Читаем Дети декабря полностью

Помню, жена включила телевизор, и пытающийся сохранять нейтралитет диктор сказал: «Виктор Янукович покинул Украину…» А на следующий день мне вдруг стали звонить, спрашивать, выяснять. Я всё думал, отчего звонят, пока не сообразил, что на самом деле тогда все теребили друг друга, пытаясь понять, как жить дальше.

Листы А4, чёрно-белые объявления, набранные с ошибками, прилепленные к стенам в дикой спешке, подсказывали ответ на этот вопрос – севастопольцев приглашали на митинг.

Я тоже был там. На галдящей площади Нахимова. Среди людей, обвешанных российской символикой.

Они вываливались из транспорта – так, что я вспоминал студёный погреб, куда на зиму мы перегружали мешки с картошкой, а они дырявились, рвались, – с криками «Путин! Путин!». Трёхцветной стеной они пёрли на площадь, наводняли её. А на сцене, сварганенной наспех, роились люди, вещающие о необходимости перемен, невозможности жить в Украине, люди, обещавшие изменить жизнь Севастополя к лучшему и только к лучшему.

И всклокоченный мужик, который идеально бы подошёл на роль Карабаса Барабаса в детском театре, бубнил:

– Опять те же рожи! Сколько же крови вы нашей выпили! У-у-у!

Он издавал это протяжное, агрессивное «у» на манер поезда, врывающегося в туннель. А другой мужик, в синем ватнике, вроде тех, что носят дворники или сторожа, люди медитативных профессий, надсаживаясь, взывал:

– Путин! Путина нам давай! Путин!

– Ты бы так Иисуса Христа ждал! – брезгливо кинула старушонка с такими вострыми глазками и носом, словно напрашивалась на топор философствующего студента.

– Пу-тин! Пу-тин! – не обращая внимания, скандируя, запрыгал мужик.

– Я боялся, что нас поведут те, кто вылизывал Киеву, – скажет мне позже чернявый актёр местного театра. – Так и было. Но потом вышел он – седобородый человек в свитере, с лисьими рассудительными глазами…

С его появлением, я и сам помню, многое, действительно, изменилось. И мы – о, это подленькое местоимение, без которого не совершается ни одна мерзость в мире! – распаковали полученный из России груз – военные ящики, забитые концентратом под маркировкой «Патриотизм».
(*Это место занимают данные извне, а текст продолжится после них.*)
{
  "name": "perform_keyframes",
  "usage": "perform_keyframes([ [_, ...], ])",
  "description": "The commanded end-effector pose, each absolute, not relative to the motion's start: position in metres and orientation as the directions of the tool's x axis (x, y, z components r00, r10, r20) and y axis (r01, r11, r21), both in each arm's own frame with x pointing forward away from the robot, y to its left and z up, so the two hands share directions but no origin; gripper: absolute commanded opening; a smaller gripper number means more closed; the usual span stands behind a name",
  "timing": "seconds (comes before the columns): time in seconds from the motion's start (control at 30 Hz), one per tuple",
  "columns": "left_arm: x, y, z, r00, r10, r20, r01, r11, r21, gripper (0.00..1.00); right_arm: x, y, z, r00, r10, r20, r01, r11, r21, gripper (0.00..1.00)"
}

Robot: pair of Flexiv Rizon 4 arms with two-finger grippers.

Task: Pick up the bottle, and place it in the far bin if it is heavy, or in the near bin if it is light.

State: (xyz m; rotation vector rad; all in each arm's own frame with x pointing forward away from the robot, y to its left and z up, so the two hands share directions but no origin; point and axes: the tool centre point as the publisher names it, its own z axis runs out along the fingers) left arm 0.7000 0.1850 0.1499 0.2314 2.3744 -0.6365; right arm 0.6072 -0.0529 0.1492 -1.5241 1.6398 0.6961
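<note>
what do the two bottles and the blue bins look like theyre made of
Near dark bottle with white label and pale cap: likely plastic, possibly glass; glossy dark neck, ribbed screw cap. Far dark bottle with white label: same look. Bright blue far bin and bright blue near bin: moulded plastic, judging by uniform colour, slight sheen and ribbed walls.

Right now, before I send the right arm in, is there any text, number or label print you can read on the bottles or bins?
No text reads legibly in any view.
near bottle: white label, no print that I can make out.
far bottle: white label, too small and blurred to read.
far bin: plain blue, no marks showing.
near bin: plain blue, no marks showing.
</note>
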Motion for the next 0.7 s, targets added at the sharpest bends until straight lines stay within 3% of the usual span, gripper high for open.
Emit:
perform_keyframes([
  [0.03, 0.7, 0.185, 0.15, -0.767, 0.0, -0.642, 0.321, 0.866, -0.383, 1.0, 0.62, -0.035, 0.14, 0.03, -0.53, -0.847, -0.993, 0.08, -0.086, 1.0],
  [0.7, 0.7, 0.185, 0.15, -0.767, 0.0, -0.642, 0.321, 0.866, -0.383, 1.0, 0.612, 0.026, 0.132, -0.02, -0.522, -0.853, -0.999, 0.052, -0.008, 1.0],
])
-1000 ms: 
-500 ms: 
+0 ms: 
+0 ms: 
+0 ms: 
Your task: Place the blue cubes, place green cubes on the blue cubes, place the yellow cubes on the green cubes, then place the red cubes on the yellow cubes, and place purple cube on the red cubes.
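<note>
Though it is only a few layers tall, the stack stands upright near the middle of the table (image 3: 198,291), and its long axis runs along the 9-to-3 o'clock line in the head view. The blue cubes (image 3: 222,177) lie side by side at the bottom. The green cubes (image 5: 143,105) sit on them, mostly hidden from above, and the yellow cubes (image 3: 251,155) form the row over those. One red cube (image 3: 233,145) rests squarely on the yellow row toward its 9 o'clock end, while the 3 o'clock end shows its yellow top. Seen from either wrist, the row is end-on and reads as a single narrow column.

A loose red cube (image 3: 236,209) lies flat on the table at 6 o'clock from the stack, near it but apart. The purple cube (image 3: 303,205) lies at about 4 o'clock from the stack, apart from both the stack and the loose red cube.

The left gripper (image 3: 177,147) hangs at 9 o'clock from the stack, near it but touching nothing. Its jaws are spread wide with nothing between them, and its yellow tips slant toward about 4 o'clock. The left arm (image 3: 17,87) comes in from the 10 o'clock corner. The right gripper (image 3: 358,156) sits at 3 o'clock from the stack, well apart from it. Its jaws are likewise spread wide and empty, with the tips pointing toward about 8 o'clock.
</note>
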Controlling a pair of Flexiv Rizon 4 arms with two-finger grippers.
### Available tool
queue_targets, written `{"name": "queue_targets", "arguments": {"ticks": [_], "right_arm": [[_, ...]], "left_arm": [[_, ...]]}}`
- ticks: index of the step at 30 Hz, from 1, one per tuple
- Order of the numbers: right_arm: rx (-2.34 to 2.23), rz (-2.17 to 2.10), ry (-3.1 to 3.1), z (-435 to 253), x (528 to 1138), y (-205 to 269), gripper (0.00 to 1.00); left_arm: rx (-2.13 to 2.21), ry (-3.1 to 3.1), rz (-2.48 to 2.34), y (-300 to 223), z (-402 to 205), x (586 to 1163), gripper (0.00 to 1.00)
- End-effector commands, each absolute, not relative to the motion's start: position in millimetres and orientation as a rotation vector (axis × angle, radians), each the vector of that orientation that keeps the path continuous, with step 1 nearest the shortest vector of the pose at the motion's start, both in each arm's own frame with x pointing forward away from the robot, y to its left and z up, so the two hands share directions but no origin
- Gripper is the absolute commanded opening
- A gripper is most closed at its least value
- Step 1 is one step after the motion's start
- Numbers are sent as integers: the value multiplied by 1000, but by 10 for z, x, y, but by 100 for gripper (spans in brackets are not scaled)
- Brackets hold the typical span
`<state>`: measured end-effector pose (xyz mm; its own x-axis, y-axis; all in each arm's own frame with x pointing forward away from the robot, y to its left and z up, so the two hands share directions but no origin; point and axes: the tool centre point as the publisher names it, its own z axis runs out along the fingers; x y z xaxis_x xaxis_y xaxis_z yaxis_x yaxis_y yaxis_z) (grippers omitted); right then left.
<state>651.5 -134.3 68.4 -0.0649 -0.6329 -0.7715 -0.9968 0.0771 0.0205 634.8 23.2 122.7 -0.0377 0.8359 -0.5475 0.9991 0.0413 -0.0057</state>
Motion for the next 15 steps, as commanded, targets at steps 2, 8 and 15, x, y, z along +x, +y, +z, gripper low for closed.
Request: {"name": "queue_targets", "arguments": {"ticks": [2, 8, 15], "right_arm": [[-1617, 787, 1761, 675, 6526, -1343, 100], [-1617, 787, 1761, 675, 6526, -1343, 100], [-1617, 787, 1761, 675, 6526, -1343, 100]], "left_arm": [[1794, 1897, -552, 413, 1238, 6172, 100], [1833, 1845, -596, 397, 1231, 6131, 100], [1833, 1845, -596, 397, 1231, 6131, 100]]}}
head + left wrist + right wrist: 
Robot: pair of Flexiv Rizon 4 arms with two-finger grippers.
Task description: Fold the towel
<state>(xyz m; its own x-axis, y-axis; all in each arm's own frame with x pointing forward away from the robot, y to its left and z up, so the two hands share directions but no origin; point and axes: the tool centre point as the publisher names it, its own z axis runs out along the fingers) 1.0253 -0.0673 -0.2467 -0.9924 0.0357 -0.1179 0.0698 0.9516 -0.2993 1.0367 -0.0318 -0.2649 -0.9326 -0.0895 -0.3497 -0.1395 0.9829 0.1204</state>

Чтобы позже заливать его в глотки себе и другим, ждать, когда, точно после приёма чудодейственного эликсира, произойдут изменения и все станут могучими, отважными воинами, с криком «ура!» идущими в атаку. Раздавить, смести, победить! Крики, действительно, были, много криков, но вот атакующие движения больше напоминали судорожные рывки и бессмысленные шатания.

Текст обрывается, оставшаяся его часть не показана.